More than 8GW of tenders to procure energy storage resources were launched during 2023 in India by state and national government agencies, most prominently by the Solar Energy Corporation of India (SECI).

Tender structures have included solicitations for solar-plus-storage projects, peak power supply, ‘round-the-clock’ (24/7) renewable energy delivery and standalone energy storage as well as FDRE tenders, which made their market debut last year.

However, while each structure may be beneficial under different circumstances, it was the FDRE tenders that Jyoti Gulia, JMK Research founder, said could “create a win-win scenario” for developers and offtakers.

This is because, Gulia said, FDRE tenders are tailored to the demand profile of the procuring agency or offtaker. For example, SJVN launched another such tender at the end of March, seeking 600MW of FDRE resources.

While Tata Power’s subsidiary has won tenders under various structures, its deal with SJVN marks the first it has sealed under an FDRE requirement.
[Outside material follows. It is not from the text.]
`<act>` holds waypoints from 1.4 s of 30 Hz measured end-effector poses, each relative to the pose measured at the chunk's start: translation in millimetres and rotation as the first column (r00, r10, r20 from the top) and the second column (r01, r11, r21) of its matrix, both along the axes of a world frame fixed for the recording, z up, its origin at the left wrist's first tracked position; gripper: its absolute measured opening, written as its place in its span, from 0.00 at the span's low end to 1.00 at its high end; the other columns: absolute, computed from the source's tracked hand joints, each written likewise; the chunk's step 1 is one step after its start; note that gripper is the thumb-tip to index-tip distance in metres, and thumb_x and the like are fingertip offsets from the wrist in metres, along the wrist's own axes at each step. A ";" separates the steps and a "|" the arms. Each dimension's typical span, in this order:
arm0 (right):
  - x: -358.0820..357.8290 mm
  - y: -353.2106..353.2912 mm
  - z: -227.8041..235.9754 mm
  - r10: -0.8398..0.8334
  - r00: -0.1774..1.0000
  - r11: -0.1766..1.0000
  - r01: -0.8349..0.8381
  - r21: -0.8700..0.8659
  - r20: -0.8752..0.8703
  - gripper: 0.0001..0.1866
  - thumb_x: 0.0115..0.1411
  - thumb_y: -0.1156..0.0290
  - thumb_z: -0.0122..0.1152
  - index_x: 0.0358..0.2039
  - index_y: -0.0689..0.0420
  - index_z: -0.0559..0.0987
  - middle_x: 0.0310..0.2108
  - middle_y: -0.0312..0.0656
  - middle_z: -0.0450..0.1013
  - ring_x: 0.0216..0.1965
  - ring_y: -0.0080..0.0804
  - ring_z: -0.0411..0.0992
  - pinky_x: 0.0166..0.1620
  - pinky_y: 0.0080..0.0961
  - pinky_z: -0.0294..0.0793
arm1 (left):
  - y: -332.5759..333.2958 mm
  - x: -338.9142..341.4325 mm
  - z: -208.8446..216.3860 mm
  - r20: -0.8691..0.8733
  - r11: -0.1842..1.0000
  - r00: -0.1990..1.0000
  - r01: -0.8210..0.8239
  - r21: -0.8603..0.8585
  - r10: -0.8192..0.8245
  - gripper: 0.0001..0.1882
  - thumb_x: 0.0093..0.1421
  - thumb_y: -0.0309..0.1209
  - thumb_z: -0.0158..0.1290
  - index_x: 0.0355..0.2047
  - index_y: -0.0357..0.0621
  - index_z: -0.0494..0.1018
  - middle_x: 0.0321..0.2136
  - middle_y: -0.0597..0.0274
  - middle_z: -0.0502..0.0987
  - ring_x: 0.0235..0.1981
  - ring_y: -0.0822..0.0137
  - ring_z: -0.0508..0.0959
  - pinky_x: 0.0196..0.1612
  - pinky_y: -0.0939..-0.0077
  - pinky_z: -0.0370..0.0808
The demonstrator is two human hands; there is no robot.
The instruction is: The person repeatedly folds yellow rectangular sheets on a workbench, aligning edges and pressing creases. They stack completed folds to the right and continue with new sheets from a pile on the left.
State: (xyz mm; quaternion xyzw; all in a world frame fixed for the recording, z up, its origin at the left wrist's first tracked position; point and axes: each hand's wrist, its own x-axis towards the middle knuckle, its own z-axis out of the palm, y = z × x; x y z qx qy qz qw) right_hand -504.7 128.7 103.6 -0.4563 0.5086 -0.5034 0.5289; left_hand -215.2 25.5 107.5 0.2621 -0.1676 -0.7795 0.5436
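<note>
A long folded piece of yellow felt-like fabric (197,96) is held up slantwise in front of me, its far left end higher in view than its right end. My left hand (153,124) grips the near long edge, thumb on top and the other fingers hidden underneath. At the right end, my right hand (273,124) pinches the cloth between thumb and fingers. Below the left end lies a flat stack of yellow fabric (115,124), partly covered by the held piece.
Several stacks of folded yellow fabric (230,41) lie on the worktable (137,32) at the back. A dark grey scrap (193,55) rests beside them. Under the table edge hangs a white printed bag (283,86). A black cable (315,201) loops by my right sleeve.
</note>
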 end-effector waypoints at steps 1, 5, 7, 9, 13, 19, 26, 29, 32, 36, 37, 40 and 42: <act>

“By integrating diverse renewable energy sources and leveraging the importance of firm and dispatchable renewable energy (FDRE), the collaboration will ensure a dependable power supply and also actively contribute to India’s ambitious renewable energy targets,” TPREL managing director and CEO Deepsh Nanda said.

India is targeting the deployment of 500GW of non-fossil fuel energy sources by 2030, and is thought to be just under halfway to that target. Around 15GW of solar PV was deployed in 2023, according to figures from the Ministry of New and Renewable Energy (MNRE).

Integrating new solar and wind as part of that target, as well as achieving other national energy goals such as stabilising the grid and increasing access to electricity for rural populations will require 74GW/411GWh by 2032 from PHES and battery energy storage system (BESS) resources, the country’s Central Electricity Authority (CEA) has projected.